EM FX was mixed on Friday but capped off a largely losing week. MYR, CLP, and CNY were the best performers over the last week, while ARS, TRY, and ZAR were the worst. We expect EM FX to continue weakening, but note that with very few fundamental drivers this week, we may see some consolidation near-term.
Singapore reports May trade Monday, with NODX expected to rise 4.6% y/y vs. 11.8% in April. Retail sales came in much weaker than expected for April, with headline rising 0.4% y/y and ex-autos 0.7% y/y. The October MAS policy meeting is still a few months away, but recent softness in the economy supports our view that it will not tighten again this year.
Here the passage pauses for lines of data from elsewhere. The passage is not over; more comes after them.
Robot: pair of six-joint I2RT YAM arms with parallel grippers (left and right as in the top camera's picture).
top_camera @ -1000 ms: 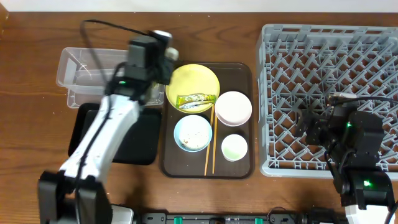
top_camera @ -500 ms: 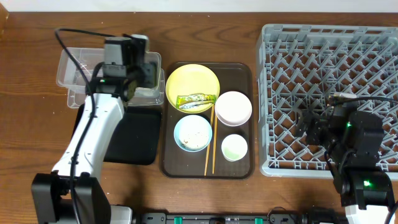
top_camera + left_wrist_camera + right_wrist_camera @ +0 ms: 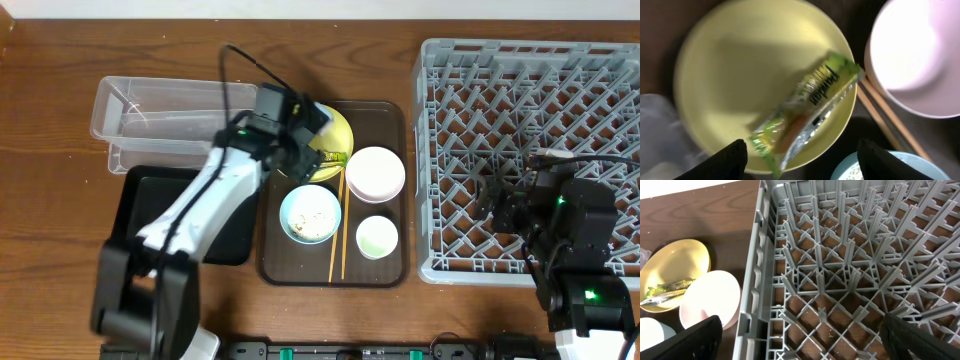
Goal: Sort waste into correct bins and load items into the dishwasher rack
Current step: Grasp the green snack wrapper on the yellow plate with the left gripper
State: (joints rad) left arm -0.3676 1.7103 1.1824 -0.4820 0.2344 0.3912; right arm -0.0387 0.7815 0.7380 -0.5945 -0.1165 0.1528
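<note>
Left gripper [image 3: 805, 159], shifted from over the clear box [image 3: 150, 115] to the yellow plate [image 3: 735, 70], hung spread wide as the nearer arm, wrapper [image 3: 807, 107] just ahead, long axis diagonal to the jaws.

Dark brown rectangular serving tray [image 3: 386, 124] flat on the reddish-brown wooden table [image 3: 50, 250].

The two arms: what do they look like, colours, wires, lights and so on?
The left arm has long white links with black joints and a black wrist block. A thin black cable loops off it, and a small green light glows near the wrist. The right arm is mostly black and boxy, also lit green. The left fingers and right fingers are plain black.
</note>
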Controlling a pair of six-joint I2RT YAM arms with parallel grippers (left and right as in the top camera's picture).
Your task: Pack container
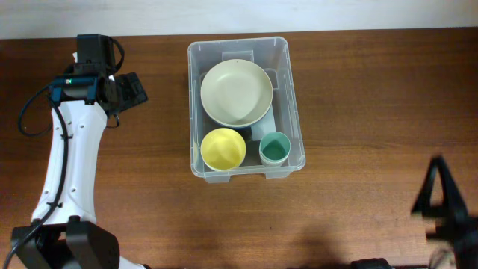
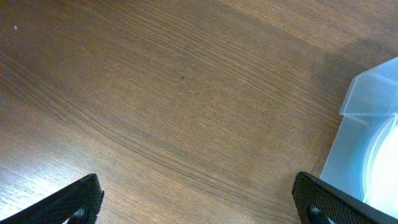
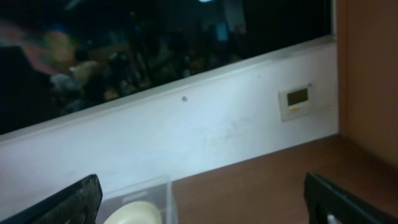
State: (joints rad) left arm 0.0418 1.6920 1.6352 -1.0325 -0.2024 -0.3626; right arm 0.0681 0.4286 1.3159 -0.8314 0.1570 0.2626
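Note:
The clear plastic container (image 1: 293, 112) stands at the table's centre. Inside it lie a large cream bowl (image 1: 236, 92), a yellow bowl (image 1: 223, 148) and a small green cup (image 1: 274, 147). My left gripper (image 1: 133, 90) is open and empty over bare wood, left of the container; in the left wrist view (image 2: 198, 202) its fingertips are spread wide and the container's corner (image 2: 367, 93) shows at the right. My right gripper (image 1: 442, 200) is at the lower right edge, raised; in the right wrist view (image 3: 202, 202) it is open and empty, with the container (image 3: 140, 190) and cream bowl (image 3: 134, 213) low in frame.
The brown wooden table (image 1: 373, 90) surrounds the container. A white wall (image 3: 186, 137) with a small panel (image 3: 296, 99) and a dark window lie beyond the table's far edge.

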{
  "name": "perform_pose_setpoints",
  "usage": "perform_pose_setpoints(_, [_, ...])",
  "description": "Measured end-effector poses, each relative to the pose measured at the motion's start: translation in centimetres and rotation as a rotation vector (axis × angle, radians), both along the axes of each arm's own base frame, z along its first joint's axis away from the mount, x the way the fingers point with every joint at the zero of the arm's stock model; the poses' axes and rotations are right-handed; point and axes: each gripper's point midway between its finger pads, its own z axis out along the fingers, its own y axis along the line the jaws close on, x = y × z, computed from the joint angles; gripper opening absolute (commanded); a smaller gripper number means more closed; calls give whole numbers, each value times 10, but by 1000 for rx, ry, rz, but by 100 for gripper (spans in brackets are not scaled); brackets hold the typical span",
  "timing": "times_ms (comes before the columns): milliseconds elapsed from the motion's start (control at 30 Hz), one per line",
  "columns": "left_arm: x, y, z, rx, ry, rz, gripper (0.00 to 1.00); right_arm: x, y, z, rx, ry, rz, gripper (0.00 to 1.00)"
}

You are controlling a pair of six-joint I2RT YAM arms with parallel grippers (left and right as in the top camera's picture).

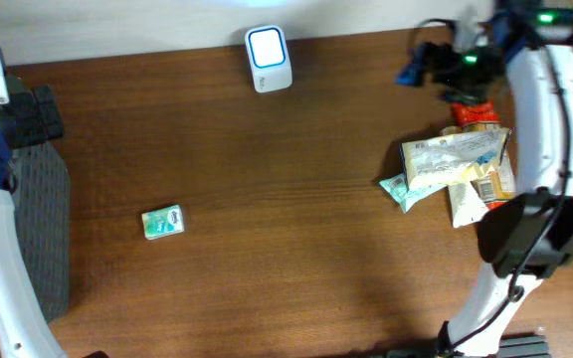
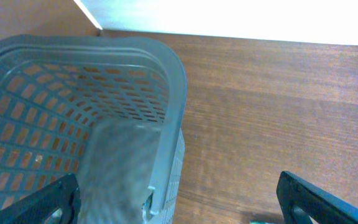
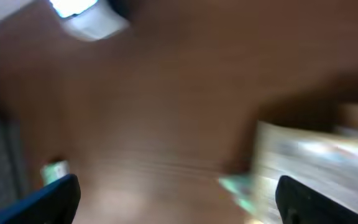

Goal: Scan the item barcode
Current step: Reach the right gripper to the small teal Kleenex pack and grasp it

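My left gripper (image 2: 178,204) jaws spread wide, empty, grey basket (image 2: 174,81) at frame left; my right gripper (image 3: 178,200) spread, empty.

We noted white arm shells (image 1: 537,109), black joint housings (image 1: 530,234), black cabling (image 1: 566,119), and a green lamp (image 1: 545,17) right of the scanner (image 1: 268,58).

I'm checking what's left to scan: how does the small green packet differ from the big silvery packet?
The small green packet lies alone left of centre; the big silvery packet tops a heap at the right. The green one is far smaller than the silvery one. It is green and white; the silvery one is pale with blue print. Both lie flat, neither held.
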Motion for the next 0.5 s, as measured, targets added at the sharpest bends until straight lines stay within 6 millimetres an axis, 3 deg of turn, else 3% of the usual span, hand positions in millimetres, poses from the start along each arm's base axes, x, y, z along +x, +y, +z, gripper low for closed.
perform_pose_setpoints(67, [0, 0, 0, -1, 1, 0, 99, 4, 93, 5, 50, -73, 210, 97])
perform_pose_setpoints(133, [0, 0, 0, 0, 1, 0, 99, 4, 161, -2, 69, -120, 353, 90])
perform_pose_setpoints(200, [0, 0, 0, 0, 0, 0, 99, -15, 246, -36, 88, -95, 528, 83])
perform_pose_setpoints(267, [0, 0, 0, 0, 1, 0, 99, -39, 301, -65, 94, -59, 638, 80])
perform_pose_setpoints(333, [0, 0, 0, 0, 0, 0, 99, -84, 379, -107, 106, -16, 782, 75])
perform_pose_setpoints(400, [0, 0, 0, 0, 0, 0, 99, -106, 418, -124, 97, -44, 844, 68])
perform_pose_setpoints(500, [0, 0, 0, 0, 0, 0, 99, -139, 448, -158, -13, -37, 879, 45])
Poland reports May industrial and construction output Tuesday. The former is expected to rise 3.6% y/y vs. 9.3% in April, while the latter is expected to rise 17.8% y/y vs. 19.7% in April. Real retail sales will be reported Thursday, which are expected to rise 6.0% y/y vs. 4.0% in April. Central bank minutes will be released Thursday.
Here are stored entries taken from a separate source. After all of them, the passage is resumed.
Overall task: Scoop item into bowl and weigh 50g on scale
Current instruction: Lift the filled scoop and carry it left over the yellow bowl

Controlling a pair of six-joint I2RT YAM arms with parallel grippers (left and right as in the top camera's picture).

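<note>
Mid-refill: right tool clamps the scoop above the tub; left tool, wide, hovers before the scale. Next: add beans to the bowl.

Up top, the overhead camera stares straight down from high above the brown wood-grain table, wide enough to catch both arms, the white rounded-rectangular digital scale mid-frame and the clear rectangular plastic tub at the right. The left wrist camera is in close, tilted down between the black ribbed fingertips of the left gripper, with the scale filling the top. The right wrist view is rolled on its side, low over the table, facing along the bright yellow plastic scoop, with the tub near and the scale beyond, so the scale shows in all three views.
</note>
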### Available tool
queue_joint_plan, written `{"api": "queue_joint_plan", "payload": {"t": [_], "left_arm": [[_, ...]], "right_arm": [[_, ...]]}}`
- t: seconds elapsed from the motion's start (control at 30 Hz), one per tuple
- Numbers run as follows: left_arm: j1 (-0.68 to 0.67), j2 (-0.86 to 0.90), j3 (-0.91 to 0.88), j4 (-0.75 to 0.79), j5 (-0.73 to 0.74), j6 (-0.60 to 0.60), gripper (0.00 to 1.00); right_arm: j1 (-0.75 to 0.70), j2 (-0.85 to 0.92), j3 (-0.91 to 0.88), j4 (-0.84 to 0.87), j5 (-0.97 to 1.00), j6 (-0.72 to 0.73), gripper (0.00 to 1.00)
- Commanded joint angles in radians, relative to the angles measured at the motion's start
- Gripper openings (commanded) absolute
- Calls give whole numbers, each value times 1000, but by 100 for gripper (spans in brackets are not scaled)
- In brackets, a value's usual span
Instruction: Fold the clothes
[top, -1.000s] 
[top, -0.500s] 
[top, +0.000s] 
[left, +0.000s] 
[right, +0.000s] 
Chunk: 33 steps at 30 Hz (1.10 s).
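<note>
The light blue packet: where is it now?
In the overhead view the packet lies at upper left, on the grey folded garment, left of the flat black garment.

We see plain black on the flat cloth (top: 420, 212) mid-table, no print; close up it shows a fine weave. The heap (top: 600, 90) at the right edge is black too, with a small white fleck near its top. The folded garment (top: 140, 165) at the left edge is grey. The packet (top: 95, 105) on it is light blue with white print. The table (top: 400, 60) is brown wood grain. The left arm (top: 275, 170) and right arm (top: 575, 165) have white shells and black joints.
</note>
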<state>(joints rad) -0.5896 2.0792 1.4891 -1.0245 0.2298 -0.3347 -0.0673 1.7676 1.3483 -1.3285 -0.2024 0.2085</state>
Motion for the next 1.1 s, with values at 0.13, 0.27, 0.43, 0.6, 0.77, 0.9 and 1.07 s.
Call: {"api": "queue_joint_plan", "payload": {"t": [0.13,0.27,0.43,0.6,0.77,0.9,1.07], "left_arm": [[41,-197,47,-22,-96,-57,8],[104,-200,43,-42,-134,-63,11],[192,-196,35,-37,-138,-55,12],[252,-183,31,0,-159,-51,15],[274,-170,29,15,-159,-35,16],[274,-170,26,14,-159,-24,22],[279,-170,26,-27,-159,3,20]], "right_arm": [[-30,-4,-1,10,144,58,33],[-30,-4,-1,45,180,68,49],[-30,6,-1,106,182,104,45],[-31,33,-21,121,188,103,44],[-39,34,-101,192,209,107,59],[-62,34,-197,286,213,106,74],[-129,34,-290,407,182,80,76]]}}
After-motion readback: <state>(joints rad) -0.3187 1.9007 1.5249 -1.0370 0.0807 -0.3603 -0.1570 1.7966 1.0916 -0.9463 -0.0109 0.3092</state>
National Bank of Hungary meets Tuesday and is expected to keep rates steady at 0.9%. Deputy Governor Nagy said the bank is prepared to tighten monetary conditions if the weak forint endangers its inflation target. Before, the bank had shown little concern with the exchange rate and so it is moving away from its ultra-dovish bias.
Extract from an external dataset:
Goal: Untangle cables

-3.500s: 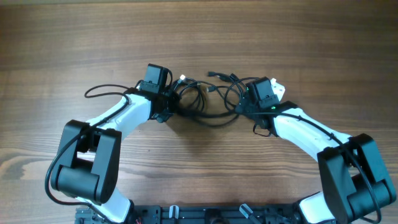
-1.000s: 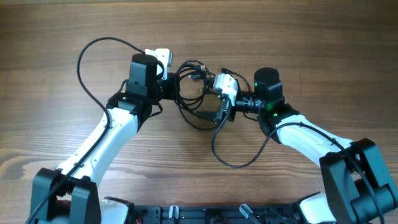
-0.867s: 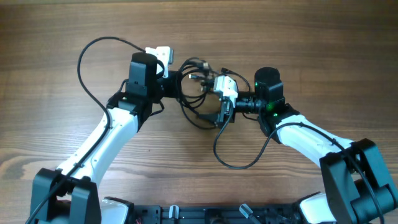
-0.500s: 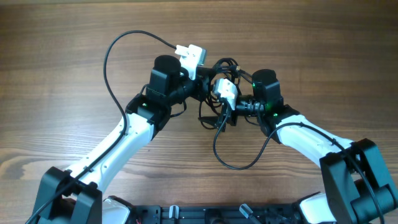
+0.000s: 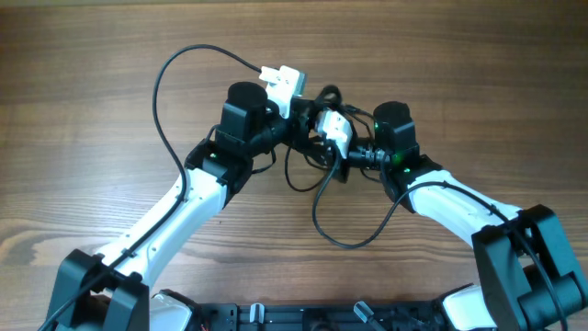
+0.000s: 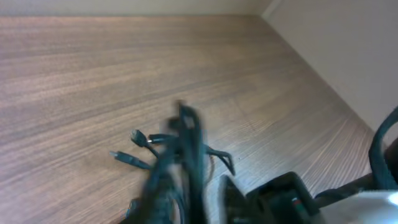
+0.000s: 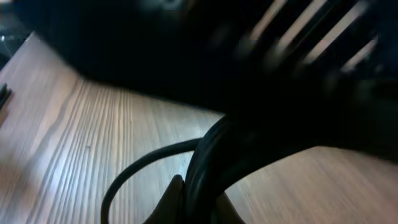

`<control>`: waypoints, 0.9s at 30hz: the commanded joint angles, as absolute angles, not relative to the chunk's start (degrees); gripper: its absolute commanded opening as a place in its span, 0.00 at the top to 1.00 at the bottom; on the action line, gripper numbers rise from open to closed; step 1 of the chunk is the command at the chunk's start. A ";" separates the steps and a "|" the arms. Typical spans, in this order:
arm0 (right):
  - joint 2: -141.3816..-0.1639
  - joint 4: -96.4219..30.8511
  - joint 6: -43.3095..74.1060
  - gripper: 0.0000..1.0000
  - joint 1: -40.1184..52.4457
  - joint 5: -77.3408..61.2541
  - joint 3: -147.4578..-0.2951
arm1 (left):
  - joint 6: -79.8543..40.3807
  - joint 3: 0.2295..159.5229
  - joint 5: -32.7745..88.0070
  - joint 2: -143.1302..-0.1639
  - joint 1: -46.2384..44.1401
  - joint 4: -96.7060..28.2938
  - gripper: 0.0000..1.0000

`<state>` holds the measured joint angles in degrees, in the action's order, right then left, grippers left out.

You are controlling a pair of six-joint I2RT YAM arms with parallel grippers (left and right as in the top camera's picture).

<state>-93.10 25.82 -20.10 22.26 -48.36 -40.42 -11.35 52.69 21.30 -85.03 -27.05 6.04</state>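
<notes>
The right claw [image 5: 323, 138] has just snapped shut on the tangled cables [image 6: 183, 146], held above mid-bench [image 5: 92, 55] between both arms; the left claw's [image 5: 296, 118] grip is unclear, so a handover seems underway.

Bare table [image 5: 459, 55] runs across the top strip and down the far left and right edges of the overhead view; I could pass a gripper there. The centre is crowded. The left gripper [image 5: 292, 119] and right gripper [image 5: 331, 140] meet in the knot of cables [image 5: 310, 154]. A looping lead [image 5: 161, 83] fences part of the upper left, and a sagging lead [image 5: 342, 241] hangs below centre. The left arm [image 5: 184, 198] and right arm [image 5: 450, 198] block the lower corners.
</notes>
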 commanded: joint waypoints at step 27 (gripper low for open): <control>-92.03 60.20 29.78 0.96 20.01 -44.01 -40.88 | 12.62 53.04 23.86 -70.11 -18.96 -18.98 0.00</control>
<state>-93.10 57.52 24.25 20.18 -43.22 -40.10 4.78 52.86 21.15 -70.59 -17.89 -18.94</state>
Malaysia reports May CPI Wednesday, and is expected to rise 1.8% y/y vs. 1.4% in April. Bank Negara does not have an explicit inflation target. However, low price pressures should allow it to remain on hold this year. Next policy meeting is July 11, rates are likely to remain steady at 3.25%.
Bank of Thailand meets Wednesday and is expected to keep rates steady at 1.5%. CPI rose 1.5% y/y in May, the highest since January 2017 but still near the bottom of the 1-4% target range. Bank officials have shown no urgency to tighten, and we see steady rates this year.
South Africa reports May CPI Wednesday, and is expected to rise 4.6% y/y vs. 4.5% in April. If so, inflation would move into the top half of the 3-6% target range. Next policy meeting is July 19, rates are likely to remain steady at 6.5%. Q1 current account data will be reported Thursday, and the deficit is expected to widen to -4.0% of GDP from -2.9% in Q4.
Philippine central bank meets Wednesday and is expected to hike rates 25 bp to 3.5%. However, the market is split. Of the 8 analysts polled by Bloomberg, 3 see steady rates and 5 see a 25 bp hike. CPI rose 4.6% y/y in May, well above the 2-4% target range. The bank started the tightening cycle with a 25 bp hike last month, and we expect it to continue with another 25 bp hike this month.
Brazil COPOM meets Wednesday and is expected to hike rates 50 bp to 7.0%. Brazil reports mid-June IPCA inflation Thursday, which is expected to rise 3.33% y/y vs. 2.70% in mid-May. If so, inflation would be the highest since mid-June 2017. Whilst still within the 2.5-6.5% target range, we think rising inflation and pressure on the currency will lead to the start of a tightening cycle this month.
Taiwan central bank meets Thursday and is expected to keep rates steady at 1.375%. That same day, May export orders will be reported. The central bank does not have an explicit inflation target, but low price pressures should allow it to remain on hold this year.
Banco de Mexico meets Thursday and is expected to hike rates 25 bp to 7.75%. Mexico reports mid-June CPI Friday, which is expected to rise 4.59% y/y vs. 4.46% in mid-May. If so, inflation would continue moving away from the 2-4% target range after several months of heading towards it.